In the face of such change, any new president will be hard pressed to succeed in guiding our country through the minefield that appears to be in our path. But, the task will be impossible without a significant change in the way we pursue the future. Many of our problems are the direct result of how we presently see ourselves, our nation, and the world. Those must change. As the old adage suggests: If we keep doing what we have been doing, we’ll keep getting what we have been getting.
To safely negotiate this extraordinary global reorganization and allow a new world and new human to emerge, the next President will need to:
1. Develop a clear, sophisticated vision for the U.S. and the world for 2018
Responses to the unprecedented change that we are likely to experience in the next decade will necessarily be fragmented and incoherent without a clear, overarching sense of a) what is happening to this planet and humanity at this time, b) what the potential implications might be, c) what big options are available to us, and, considering all of this, d) who and what we want to be in ten years . This vision – a mental picture – must be easy to communicate so that it can be understood and embraced by the millions of people who will have to contribute to achieving the vision.
That vision then needs to drive all major governmental decisions made in the next four years.
2. Reduce Fear
Humans are disempowered when they’re afraid.

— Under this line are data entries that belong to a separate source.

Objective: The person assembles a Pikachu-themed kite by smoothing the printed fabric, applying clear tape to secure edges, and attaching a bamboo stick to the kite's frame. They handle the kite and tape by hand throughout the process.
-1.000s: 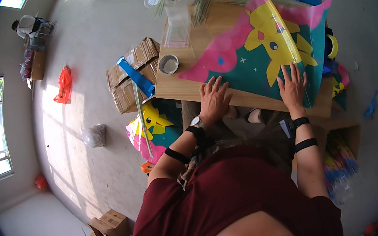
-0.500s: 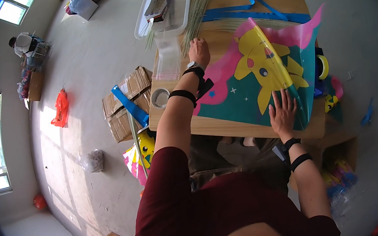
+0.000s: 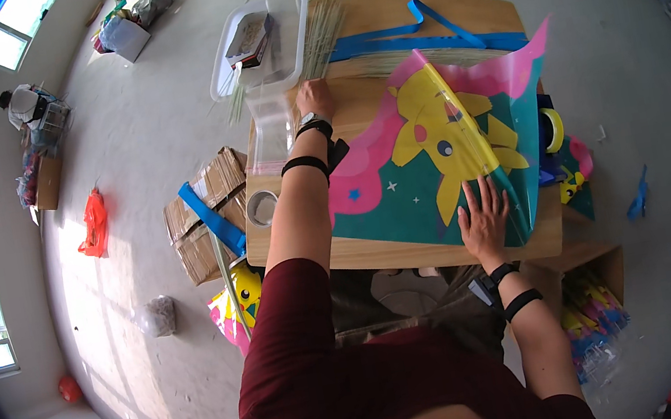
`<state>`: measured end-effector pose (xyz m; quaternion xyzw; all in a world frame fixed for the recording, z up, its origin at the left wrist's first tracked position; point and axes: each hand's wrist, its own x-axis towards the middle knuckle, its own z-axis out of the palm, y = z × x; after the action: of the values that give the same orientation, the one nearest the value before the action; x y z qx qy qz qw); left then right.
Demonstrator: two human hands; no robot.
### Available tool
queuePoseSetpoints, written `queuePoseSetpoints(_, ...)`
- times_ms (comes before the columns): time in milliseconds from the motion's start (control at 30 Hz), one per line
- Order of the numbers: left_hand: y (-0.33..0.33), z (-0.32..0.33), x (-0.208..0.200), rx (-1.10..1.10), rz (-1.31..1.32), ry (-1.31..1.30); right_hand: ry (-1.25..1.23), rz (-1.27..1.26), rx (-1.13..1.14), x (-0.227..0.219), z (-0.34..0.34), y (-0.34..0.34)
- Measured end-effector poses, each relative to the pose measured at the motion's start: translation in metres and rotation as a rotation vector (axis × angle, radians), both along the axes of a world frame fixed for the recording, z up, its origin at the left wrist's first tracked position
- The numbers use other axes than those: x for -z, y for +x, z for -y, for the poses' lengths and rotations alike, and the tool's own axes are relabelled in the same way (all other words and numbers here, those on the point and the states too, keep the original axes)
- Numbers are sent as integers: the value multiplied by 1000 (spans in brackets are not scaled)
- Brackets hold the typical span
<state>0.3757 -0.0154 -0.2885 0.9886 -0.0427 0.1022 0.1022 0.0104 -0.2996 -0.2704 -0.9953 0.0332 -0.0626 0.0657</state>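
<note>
A printed plastic sheet (image 3: 390, 216) in pink, teal and yellow, showing a cartoon character, lies across the wooden table (image 3: 334, 254). A folded yellow-teal strip stands up along its right part. My right hand (image 3: 484, 220) rests flat on the sheet's near edge beside this fold, fingers spread. My left hand (image 3: 314, 99) is closed at the near ends of a bundle of thin pale sticks (image 3: 322, 32); what its fingers hold is hidden. Left of that hand lie clear plastic bags (image 3: 269, 127), and a roll of tape (image 3: 262, 209) sits on the table's left edge.
A clear plastic bin (image 3: 287, 40) holding a small box (image 3: 250, 40) stands at the far left corner. Blue strips (image 3: 387, 39) lie along the far side. A cardboard box (image 3: 213, 194) is left of the table; an open carton (image 3: 603, 267) stands below right.
My left hand has drawn its fingers in and stays by the sticks. The whole view has shifted a little; my right hand remains on the sheet.
</note>
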Motion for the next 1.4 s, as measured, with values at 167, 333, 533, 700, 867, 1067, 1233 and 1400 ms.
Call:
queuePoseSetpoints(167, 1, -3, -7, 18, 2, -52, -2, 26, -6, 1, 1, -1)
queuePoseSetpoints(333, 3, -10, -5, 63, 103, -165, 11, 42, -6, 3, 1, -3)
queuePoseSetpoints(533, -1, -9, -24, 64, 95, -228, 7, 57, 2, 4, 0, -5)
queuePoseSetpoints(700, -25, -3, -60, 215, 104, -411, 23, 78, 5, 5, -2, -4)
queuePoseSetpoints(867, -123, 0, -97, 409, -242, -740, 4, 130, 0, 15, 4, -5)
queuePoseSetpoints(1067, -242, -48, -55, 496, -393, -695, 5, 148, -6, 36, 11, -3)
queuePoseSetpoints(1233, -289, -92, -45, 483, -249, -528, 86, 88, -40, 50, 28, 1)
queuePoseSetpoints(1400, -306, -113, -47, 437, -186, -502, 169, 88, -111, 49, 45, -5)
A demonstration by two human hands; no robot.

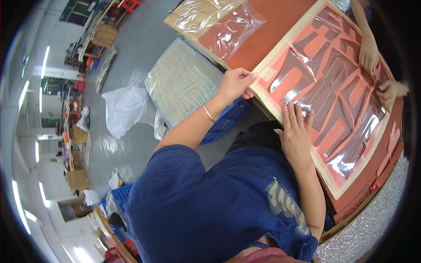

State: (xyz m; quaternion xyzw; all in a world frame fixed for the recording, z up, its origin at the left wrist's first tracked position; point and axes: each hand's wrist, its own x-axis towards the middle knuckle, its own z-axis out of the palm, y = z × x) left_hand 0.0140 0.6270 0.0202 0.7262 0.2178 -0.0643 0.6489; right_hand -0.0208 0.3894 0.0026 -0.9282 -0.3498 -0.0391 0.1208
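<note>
A large pink panel with a cream border (280, 47) lies on the red-brown table, with several dark, glossy cut-out pieces (326, 94) spread over it. My left hand (237, 83) pinches the panel's border at its near left corner, thumb on top. Further right along the near edge, my right hand (296, 133) rests with fingers stretched out flat on the border and a glossy piece. Across the panel, a co-worker's hand (369, 55) touches the pieces on the far side. Their other hand (389, 93) is by the far right edge.
Left of the table, a plastic-covered stack of pale cut pieces (184, 81) sits on a blue crate (228, 118). A white plastic bag (126, 107) is on the grey floor. Transparent film (232, 33) lies on the red-brown table (272, 17). Silvery wrap (364, 236) is at lower right.
</note>
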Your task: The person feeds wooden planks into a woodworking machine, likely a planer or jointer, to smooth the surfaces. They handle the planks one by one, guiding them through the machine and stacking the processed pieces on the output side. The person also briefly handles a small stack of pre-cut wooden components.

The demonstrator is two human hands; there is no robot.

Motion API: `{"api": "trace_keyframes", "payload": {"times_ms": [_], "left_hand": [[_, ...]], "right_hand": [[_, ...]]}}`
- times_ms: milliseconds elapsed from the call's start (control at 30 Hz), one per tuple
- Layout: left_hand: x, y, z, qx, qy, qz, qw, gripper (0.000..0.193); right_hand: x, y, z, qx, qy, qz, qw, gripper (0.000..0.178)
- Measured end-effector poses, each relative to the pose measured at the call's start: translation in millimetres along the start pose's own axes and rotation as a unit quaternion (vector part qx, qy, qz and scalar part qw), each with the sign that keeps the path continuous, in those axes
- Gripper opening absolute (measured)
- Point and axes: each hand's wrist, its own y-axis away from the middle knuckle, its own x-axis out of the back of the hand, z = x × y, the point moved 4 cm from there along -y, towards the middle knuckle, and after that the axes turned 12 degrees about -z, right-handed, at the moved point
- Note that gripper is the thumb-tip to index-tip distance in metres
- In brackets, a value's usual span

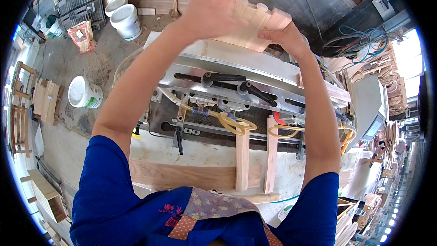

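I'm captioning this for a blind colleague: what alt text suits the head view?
The wearer's right hand holds light wooden pieces at the far side of a metal machine, with the left hand blurred close by, its contact unclear. Black handles stick out of the machine, and white buckets stand at the left.

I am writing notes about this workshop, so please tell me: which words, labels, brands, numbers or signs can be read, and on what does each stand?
Blue shirt: red print on the chest, characters and letters; I do not copy the wording.
White bucket at left: green-marked label, too small to read.
Brown-and-red bag: marks too small to read.
Machine's screen: nothing legible.
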Motion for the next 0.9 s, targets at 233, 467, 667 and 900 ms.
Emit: {"api": "trace_keyframes", "payload": {"times_ms": [233, 467, 667, 900], "left_hand": [[-19, 1, 16, 0.070, -0.102, -0.164, 0.979, 0.065], [-10, 9, 23, 0.036, -0.184, -0.113, 0.976, 0.069], [61, 92, -8, 0.167, -0.014, 0.048, 0.985, 0.067], [94, 408, -42, 0.634, 0.094, 0.016, 0.767, 0.031]], "right_hand": [[1, -3, -1, -0.004, 0.057, -0.007, 0.998, 0.040], [3, -6, 5, 0.005, 0.012, -0.017, 1.000, 0.043], [4, -3, 1, 0.003, 0.015, -0.002, 1.000, 0.046], [1, -4, 2, -0.039, 0.082, 0.014, 0.996, 0.044]]}}
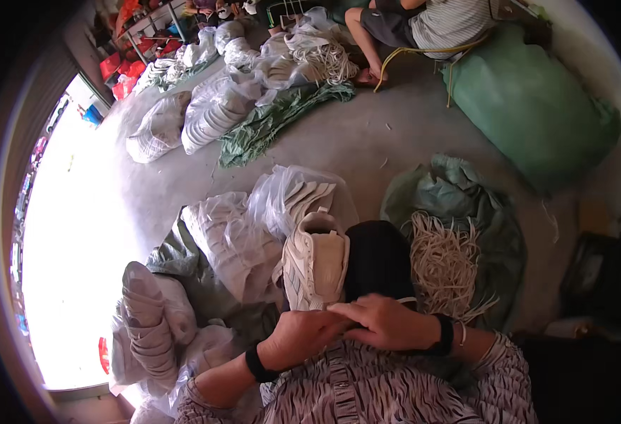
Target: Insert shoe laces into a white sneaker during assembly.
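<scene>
A cream-white shoe upper [328,263] rests on my lap, its heel opening pointing away from me. My left hand [302,338] is closed at the near end of the upper, its fingers curled and partly hidden. Against it, my right hand [384,324] has its fingers pressed together, the fingertips meeting those of the left. Whatever lies between the fingertips is hidden or too small to make out. A tangled heap of white shoelaces [441,265] lies in an opened green sack [501,283] to the right of my dark-clothed leg [379,261].
Clear plastic bags of stacked uppers [236,247] stand left of my lap, with another nested stack [146,328] at lower left. Farther off lie more bagged uppers [215,106]. A big stuffed green sack [526,106] is at far right, beside a seated person [452,28].
</scene>
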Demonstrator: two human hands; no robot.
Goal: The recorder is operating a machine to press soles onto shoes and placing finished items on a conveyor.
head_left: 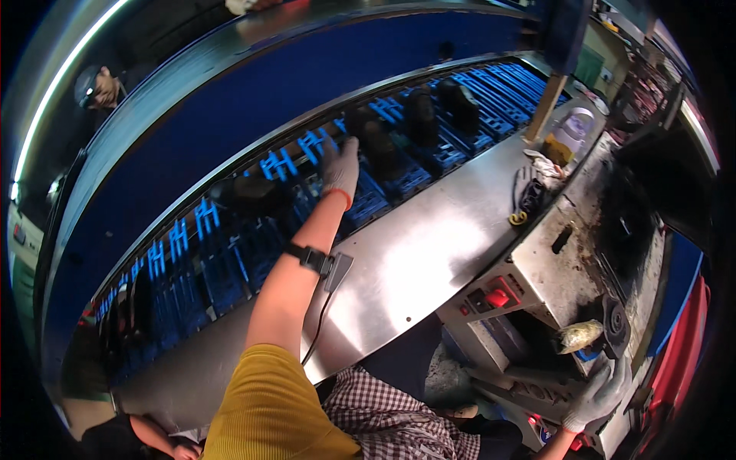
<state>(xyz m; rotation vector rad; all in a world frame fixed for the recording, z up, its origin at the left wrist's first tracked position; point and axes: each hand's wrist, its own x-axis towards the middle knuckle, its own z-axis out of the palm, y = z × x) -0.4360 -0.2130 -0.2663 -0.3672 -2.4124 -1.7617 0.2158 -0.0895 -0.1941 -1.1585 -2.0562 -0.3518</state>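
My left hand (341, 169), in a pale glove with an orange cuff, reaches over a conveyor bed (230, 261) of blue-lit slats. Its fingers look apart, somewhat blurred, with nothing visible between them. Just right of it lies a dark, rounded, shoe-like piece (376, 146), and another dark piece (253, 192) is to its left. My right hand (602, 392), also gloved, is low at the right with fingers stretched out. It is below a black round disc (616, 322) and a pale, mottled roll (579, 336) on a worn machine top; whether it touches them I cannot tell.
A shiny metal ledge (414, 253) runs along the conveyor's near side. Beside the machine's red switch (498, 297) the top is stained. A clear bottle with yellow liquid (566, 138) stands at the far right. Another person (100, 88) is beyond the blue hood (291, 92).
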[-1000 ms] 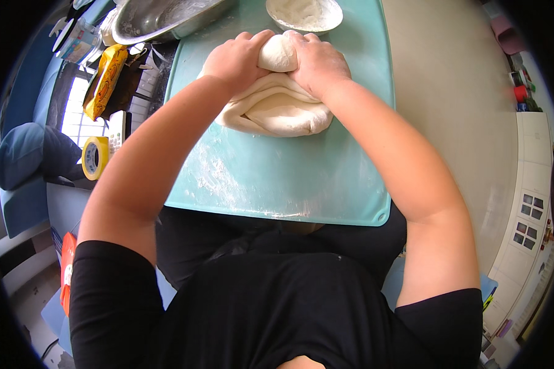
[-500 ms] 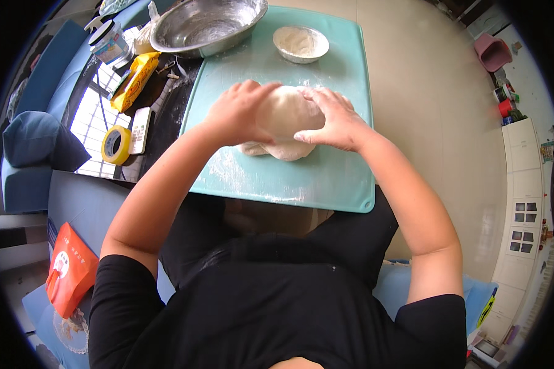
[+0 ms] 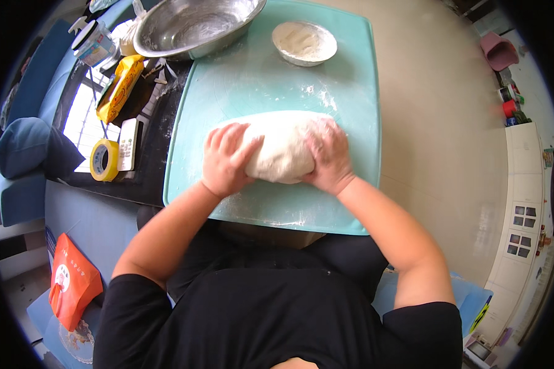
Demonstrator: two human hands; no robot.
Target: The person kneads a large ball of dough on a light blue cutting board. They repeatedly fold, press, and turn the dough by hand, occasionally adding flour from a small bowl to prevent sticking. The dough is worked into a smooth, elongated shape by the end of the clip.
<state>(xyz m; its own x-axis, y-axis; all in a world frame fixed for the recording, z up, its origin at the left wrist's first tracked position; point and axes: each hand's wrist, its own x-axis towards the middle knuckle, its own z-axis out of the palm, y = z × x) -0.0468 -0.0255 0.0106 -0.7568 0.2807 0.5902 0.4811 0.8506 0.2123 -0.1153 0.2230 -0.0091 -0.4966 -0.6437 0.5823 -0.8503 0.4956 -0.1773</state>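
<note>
1. Position: the dough lies on the teal board, a single broad mass, wider side to side, its upper face mostly smooth.
2. Grip: both hands clasp the dough. The left hand curves over its left end, thumb toward the middle; the right hand wraps the right end, fingers bent into the surface.
3. Step in hand, judged: kneading, or gathering the mass into shape.
4. Technique: match pressure at both ends, since a heavier side would likely skew the loaf. Press with palms rather than fingertips, which could tear the skin.
5. Tuck edges underneath so the upper face stays taut.
6. Dusting: flour patches lie beyond the dough; the white bowl holds more. Add sparingly, only if sticking occurs.
7. Caution: support beneath the board's near edge is hidden; best to press downward over the middle.
</note>
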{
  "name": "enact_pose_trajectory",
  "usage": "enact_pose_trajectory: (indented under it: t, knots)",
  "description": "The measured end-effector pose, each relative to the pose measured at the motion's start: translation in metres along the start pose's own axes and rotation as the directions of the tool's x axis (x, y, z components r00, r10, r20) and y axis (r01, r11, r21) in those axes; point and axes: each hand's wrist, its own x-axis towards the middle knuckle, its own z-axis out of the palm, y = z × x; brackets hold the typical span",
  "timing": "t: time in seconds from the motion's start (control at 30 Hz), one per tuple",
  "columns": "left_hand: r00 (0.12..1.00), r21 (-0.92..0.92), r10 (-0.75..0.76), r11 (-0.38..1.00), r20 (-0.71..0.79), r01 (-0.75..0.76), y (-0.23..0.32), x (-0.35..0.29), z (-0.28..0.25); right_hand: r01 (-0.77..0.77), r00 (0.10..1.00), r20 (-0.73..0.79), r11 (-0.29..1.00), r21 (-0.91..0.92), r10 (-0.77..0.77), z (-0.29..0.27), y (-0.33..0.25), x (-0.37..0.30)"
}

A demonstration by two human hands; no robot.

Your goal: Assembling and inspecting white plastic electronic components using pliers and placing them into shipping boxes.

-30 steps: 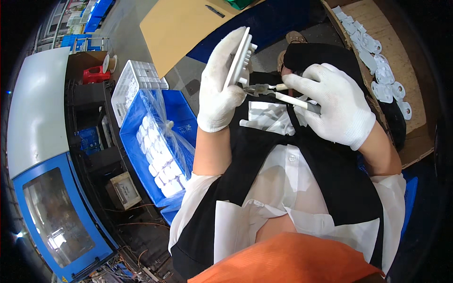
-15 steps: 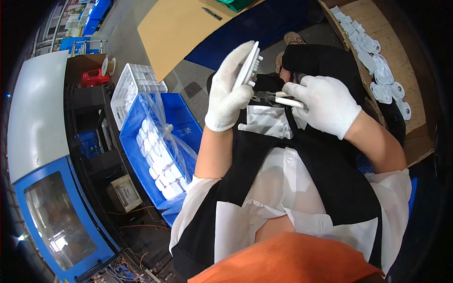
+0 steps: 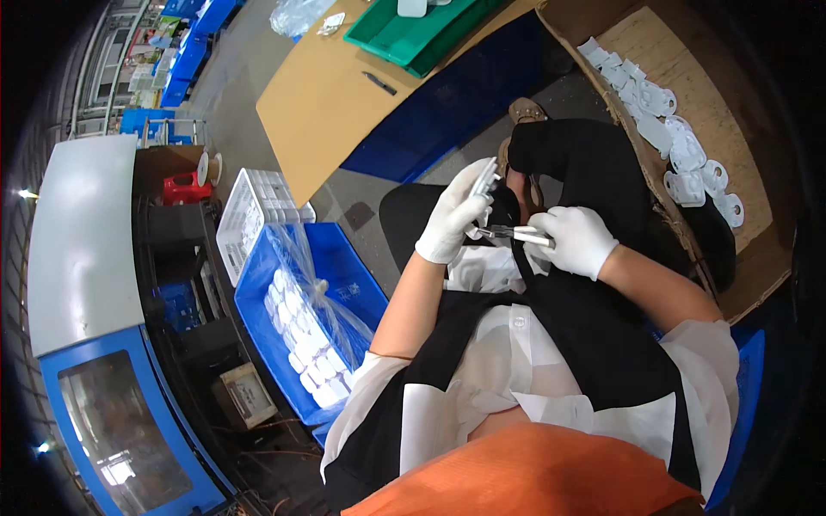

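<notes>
Both my hands wear white gloves and are raised over my lap. My left hand (image 3: 450, 222) is closed round a white plastic part (image 3: 487, 181), seen nearly edge-on and tilted. Wrapped in my right hand (image 3: 578, 241) is a pair of nippers (image 3: 521, 232) with whitish handles and dark metal jaws. The jaws point left and meet the low end of the part, near my left thumb. Whether they are biting on the plastic I cannot tell.
At my left stands a blue crate (image 3: 344, 279) of white pieces with a clear plastic liner, beside a white basket (image 3: 251, 206). A cardboard box (image 3: 740, 163) at right holds several white parts (image 3: 687, 153). Ahead are a tan tabletop (image 3: 318, 103), a pen (image 3: 379, 83) and a green tray (image 3: 413, 39).
The nippers have come left to the part, their jaws now in plain sight. The part has turned in my left hand. The whole view has shifted, showing more of the tabletop and tray.
</notes>
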Motion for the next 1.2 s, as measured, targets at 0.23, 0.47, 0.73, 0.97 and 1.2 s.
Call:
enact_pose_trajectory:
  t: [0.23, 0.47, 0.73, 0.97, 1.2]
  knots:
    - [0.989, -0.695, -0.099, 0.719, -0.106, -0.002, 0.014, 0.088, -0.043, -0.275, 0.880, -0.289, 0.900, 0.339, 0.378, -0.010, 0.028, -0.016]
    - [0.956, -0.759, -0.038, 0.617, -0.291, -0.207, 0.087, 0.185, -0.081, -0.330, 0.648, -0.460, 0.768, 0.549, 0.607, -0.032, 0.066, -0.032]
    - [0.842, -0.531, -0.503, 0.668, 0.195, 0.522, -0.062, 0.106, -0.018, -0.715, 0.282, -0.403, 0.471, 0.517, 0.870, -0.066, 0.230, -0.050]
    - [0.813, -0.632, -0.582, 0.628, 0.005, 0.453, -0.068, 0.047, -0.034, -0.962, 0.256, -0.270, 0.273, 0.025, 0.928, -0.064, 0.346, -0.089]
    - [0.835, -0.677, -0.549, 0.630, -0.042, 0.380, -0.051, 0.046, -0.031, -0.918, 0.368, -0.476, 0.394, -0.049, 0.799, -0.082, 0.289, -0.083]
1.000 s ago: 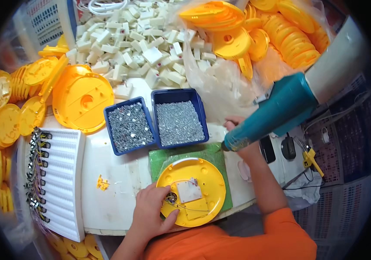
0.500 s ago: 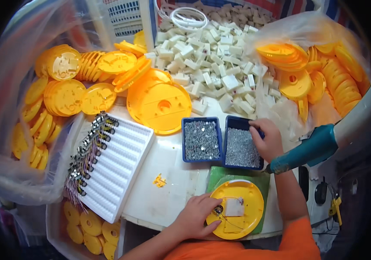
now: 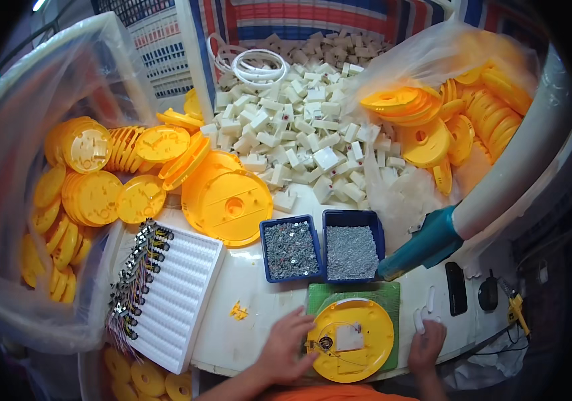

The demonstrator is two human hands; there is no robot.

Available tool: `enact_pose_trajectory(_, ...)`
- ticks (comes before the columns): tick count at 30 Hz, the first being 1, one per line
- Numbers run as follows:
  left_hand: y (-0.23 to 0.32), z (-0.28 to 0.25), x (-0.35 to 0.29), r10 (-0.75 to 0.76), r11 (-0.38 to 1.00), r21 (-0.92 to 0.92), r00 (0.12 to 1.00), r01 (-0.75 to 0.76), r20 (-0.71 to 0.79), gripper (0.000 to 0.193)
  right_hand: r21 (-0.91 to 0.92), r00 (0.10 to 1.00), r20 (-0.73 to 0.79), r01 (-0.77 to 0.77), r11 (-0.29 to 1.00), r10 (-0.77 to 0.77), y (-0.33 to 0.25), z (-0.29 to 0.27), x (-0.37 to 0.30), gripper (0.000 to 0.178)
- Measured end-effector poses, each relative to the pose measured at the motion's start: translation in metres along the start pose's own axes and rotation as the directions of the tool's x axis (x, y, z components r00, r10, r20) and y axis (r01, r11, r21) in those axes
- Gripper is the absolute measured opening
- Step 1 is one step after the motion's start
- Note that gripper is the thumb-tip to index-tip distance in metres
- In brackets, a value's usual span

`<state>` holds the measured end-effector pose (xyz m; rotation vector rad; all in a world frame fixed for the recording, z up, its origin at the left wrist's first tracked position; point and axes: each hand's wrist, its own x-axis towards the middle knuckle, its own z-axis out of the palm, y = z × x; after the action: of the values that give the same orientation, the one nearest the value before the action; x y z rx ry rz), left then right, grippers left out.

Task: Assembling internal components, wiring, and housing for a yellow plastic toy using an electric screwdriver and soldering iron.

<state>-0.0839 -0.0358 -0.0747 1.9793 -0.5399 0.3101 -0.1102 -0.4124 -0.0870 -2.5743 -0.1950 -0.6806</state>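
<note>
A round yellow plastic housing (image 3: 372, 354) lies on a green mat (image 3: 318, 301) at the table's front. It carries a white square block (image 3: 349, 337), thin wires and a small round dark part (image 3: 326, 343). My left hand (image 3: 284, 349) is at its left rim, fingers apart and holding nothing I can see. To the right of the mat is my right hand (image 3: 427, 345), its fingers curled in. Slender white pieces (image 3: 421, 319) show at its fingertips; what exactly it grips is hidden. Behind the housing stand two blue bins, one with screws (image 3: 351, 252), the other with small metal parts (image 3: 290, 248).
White blocks (image 3: 299, 134) are heaped at the back. Yellow discs fill bags at left (image 3: 102, 197) and right (image 3: 426, 142). A white ribbed tray (image 3: 179, 294) holds wired parts. A grey duct with a teal nozzle (image 3: 426, 244) reaches in from the right, near a black phone-like object (image 3: 456, 289).
My right hand has left the screw bin and come down to the table right of the mat. My left hand has shifted slightly off the housing's face. The whole view has tilted upward.
</note>
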Motion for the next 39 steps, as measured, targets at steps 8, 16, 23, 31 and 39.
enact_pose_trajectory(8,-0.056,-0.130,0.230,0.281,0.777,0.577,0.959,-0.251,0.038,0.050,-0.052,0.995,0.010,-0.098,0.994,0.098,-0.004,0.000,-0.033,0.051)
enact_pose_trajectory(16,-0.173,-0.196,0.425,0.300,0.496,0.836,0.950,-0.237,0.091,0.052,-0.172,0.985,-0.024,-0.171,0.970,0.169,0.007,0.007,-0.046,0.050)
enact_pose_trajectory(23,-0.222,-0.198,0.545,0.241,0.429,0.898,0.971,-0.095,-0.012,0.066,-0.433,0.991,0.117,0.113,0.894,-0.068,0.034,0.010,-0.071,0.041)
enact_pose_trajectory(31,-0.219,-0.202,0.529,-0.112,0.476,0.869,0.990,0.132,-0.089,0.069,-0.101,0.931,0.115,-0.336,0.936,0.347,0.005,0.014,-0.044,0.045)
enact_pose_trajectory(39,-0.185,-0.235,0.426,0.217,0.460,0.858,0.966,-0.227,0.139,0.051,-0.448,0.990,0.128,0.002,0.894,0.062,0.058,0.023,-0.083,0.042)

We don’t think effectively or solve problems as well as we could. The present administration’s response to the problems of the day has been one of responding from fear and sowing fear throughout our citizenry. The fear of what someone might do to us has allowed Americans to give up to their government an intrusion into their lives that would have been unthinkable and unconscionable for most of our country’s history. This state of fear is continually encouraged by the present administration, with threat levels, random searches, unlimited communications monitoring, and many other public initiatives.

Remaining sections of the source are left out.